• _Exercise description_:
Aim for an exact copy of the listing, without any images.

• _Given data_:
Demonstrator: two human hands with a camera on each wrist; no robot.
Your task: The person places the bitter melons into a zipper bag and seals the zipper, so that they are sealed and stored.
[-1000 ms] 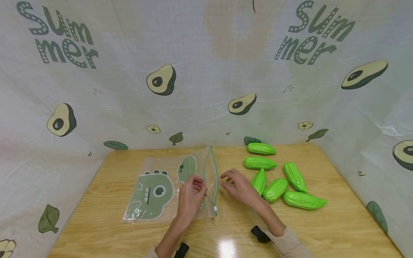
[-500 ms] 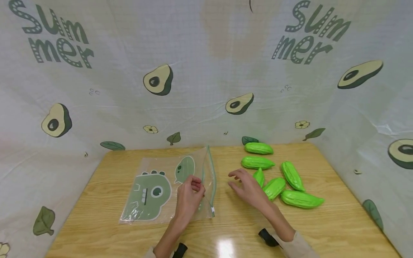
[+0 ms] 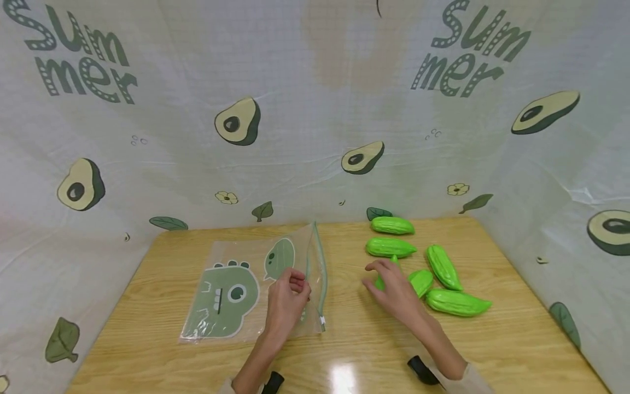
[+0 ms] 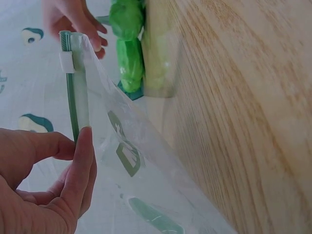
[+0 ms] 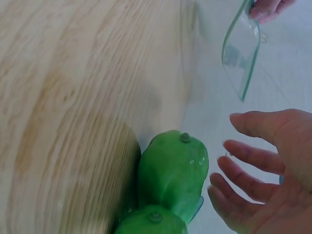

• _Result of this task_:
Demonstrator: two human hands with a camera on each wrist; no robot.
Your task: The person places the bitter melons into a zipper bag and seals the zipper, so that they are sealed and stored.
[-1000 ms] 
[-500 ms] 
[+0 ms] 
[+0 ms] 
[+0 ms] 

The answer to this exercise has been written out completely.